Broadly speaking this means a testing infrastructure that awards those who are already advantaged while punishing those who are already disadvantaged is unjust. The distribution of benefits resulting from such a testing infrastructure simply further disadvantages the least well off. As discussed below, the history of testing from the early IQ-testing movement to recent policies supporting test-based accountability has mostly fit this unjust pattern of differential reward and punishment.
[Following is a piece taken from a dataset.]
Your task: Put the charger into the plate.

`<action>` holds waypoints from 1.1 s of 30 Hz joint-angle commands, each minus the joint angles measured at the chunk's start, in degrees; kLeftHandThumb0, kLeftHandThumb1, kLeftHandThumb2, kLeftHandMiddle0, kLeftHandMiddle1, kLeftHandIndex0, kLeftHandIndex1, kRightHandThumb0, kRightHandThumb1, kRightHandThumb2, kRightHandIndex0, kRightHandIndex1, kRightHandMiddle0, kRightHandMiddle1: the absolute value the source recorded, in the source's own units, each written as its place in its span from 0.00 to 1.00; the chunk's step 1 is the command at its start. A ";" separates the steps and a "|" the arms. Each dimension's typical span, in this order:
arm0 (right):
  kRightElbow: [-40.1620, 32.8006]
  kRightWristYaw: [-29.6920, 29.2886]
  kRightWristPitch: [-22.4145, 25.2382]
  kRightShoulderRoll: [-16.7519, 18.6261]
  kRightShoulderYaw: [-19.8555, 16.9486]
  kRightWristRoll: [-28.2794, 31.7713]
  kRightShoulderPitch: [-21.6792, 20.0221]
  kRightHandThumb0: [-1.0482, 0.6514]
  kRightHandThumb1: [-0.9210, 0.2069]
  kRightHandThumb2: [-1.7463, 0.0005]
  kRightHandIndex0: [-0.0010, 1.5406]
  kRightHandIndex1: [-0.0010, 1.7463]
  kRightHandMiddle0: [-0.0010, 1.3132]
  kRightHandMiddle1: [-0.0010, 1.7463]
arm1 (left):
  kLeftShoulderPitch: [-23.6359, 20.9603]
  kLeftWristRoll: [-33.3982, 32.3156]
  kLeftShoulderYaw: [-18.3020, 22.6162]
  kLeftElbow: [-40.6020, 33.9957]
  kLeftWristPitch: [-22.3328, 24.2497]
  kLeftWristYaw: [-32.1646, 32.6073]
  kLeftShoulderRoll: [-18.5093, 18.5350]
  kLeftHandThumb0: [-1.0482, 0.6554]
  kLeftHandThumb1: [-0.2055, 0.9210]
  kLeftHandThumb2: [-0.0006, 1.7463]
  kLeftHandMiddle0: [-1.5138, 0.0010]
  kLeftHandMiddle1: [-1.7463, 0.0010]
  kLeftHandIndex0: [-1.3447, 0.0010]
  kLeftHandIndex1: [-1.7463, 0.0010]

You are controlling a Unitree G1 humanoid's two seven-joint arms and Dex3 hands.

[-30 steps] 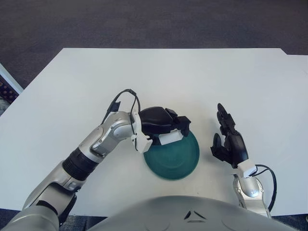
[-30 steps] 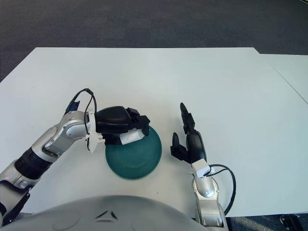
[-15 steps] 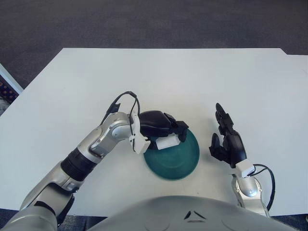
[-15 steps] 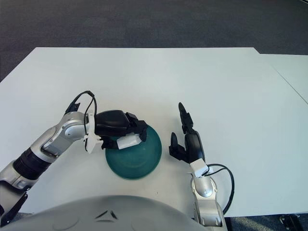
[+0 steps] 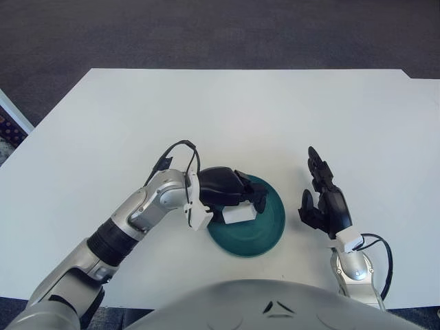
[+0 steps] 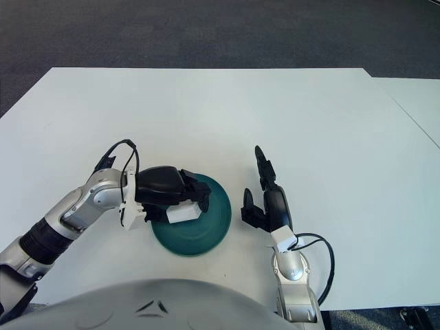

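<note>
A dark green plate (image 5: 265, 223) sits on the white table near its front edge. My left hand (image 5: 230, 192) is over the plate's left half, its black fingers curled around a white charger (image 5: 239, 214). The charger is low over the plate's inner surface; I cannot tell whether it touches. My right hand (image 5: 324, 204) shows to the right of the plate, fingers extended upward and holding nothing.
The white table (image 5: 275, 117) stretches far and to both sides of the plate. A black cable (image 5: 175, 150) loops off my left wrist. Dark carpet lies beyond the far edge.
My left hand has moved down and toward me with the charger, from the plate's far left rim to low over its left half. The right hand has barely shifted.
</note>
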 commanded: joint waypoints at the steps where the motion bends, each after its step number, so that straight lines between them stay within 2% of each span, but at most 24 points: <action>1: -0.54 -0.23 0.31 -0.28 -0.15 0.17 -0.75 0.03 0.00 0.42 0.01 0.00 0.02 0.05 | 1.35 1.18 -0.19 0.83 -0.07 0.82 0.22 0.61 0.56 0.68 0.72 0.00 0.69 0.01; 6: -0.29 -0.26 0.36 -0.28 -0.17 0.16 -1.01 0.03 0.00 0.42 0.01 0.00 0.02 0.05 | 3.02 2.04 0.19 0.24 1.58 2.56 -0.59 0.61 0.57 0.67 0.73 0.00 0.70 0.00; 8: -0.26 -0.27 0.37 -0.29 -0.17 0.16 -1.04 0.03 0.00 0.42 0.01 0.00 0.02 0.05 | 4.15 1.38 0.92 -1.25 3.89 2.68 -1.07 0.61 0.64 0.62 0.76 0.00 0.74 0.01; 9: -0.14 -0.30 0.34 -0.26 -0.15 0.12 -1.11 0.03 0.00 0.42 0.01 0.00 0.02 0.05 | 4.45 0.88 1.28 -2.07 4.96 2.37 -1.10 0.70 0.66 0.60 0.75 0.00 0.83 0.11; 10: -0.06 -0.33 0.33 -0.25 -0.14 0.10 -1.17 0.03 0.00 0.42 0.01 0.00 0.02 0.05 | 4.40 0.36 1.76 -3.61 6.51 1.17 -0.72 0.73 0.66 0.60 0.74 0.00 0.86 0.15; 11: 0.00 -0.34 0.32 -0.24 -0.12 0.08 -1.20 0.03 0.00 0.42 0.01 0.00 0.02 0.06 | 4.35 0.07 2.07 -4.71 7.64 0.32 -0.44 0.52 0.77 0.46 0.83 0.04 0.91 0.31; 12: 0.03 -0.36 0.31 -0.24 -0.12 0.07 -1.22 0.03 0.00 0.42 0.01 0.00 0.02 0.06 | 4.18 0.08 2.19 -5.56 8.52 -0.51 -0.10 0.38 0.85 0.36 0.89 0.06 0.94 0.41; 13: 0.03 -0.36 0.31 -0.24 -0.11 0.07 -1.22 0.03 0.00 0.42 0.01 0.00 0.02 0.06 | 4.10 0.10 2.24 -6.18 9.20 -1.07 0.12 0.27 0.91 0.32 0.93 0.14 0.96 0.52; 14: 0.03 -0.37 0.31 -0.25 -0.11 0.07 -1.22 0.03 0.00 0.42 0.01 0.00 0.02 0.06 | 3.92 0.27 2.09 -6.71 9.94 -2.12 0.56 0.23 0.92 0.30 0.94 0.17 0.97 0.56; 15: 0.03 -0.38 0.31 -0.25 -0.10 0.07 -1.23 0.03 0.00 0.42 0.01 0.00 0.02 0.06 | 3.79 0.37 1.96 -7.14 10.54 -2.90 0.88 0.16 0.95 0.30 0.95 0.37 0.98 0.68; 16: 0.13 -0.41 0.32 -0.24 -0.09 0.04 -1.31 0.03 0.00 0.42 0.01 0.00 0.02 0.06 | 3.66 0.21 1.96 -7.60 11.15 -3.85 1.31 0.11 0.97 0.30 0.93 0.54 0.99 0.76; 19: 0.27 -0.46 0.33 -0.23 -0.06 0.01 -1.45 0.03 0.00 0.42 0.01 0.00 0.02 0.06 | 3.72 -0.10 2.03 -8.30 12.34 -5.07 1.87 0.04 0.99 0.33 0.96 0.84 1.00 0.91; 23: 0.29 -0.47 0.33 -0.24 -0.05 0.01 -1.47 0.03 0.00 0.42 0.01 0.00 0.01 0.06 | 3.84 -0.16 2.10 -8.62 12.98 -5.45 1.99 0.01 1.00 0.35 0.99 0.96 1.00 0.98; 25: -14.42 1.76 10.28 -0.49 -0.71 7.47 7.22 0.05 0.00 0.42 0.01 0.00 0.01 0.07 | 3.97 -0.74 2.50 -8.44 13.49 -5.60 2.14 0.00 1.00 0.36 1.00 0.98 1.00 0.99; 27: -20.68 2.41 15.59 -0.14 -1.02 10.27 10.29 0.07 0.00 0.41 0.01 0.00 0.01 0.07 | 4.07 -1.24 2.93 -8.06 14.09 -5.66 2.16 0.00 1.00 0.37 1.00 0.99 1.00 1.00; 31: -20.50 0.80 18.71 1.40 -0.79 9.09 8.25 0.08 0.00 0.38 0.01 0.00 0.00 0.08 | 4.13 -2.12 3.61 -7.16 14.62 -5.22 1.95 0.00 1.00 0.37 1.00 1.00 1.00 1.00; 33: -16.38 -0.88 20.10 3.35 0.63 7.80 4.01 0.08 0.00 0.37 0.01 0.00 0.00 0.07 | 3.98 -3.18 3.80 -6.90 15.35 -5.47 1.69 0.00 1.00 0.36 1.00 1.00 1.00 1.00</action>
Social justice is also implicated at the level of test design and administration. For example, objectivity and standardization are required by justice—this is the moment of truth expressed by those who tout the social justice benefits of testing. Indeed, many of the most egregious cases of injustice due to testing have involved a pretense of objectivity that disguises the existence and impact of overt biases and errors in test design and scoring.
As discussed below, all individuals have a right to objective measurement. On the other hand, even truly objective tests that are used in high-stakes contexts or that focus on a narrow range of constructs and item formats, result in injustice. Beyond objectivity, individuals have a right to measures that are relevant and beneficial. Arguments from the original position suggest the plausibility of these metrological rights, but a full understanding requires bringing in the rest of the theory of just educational measurement.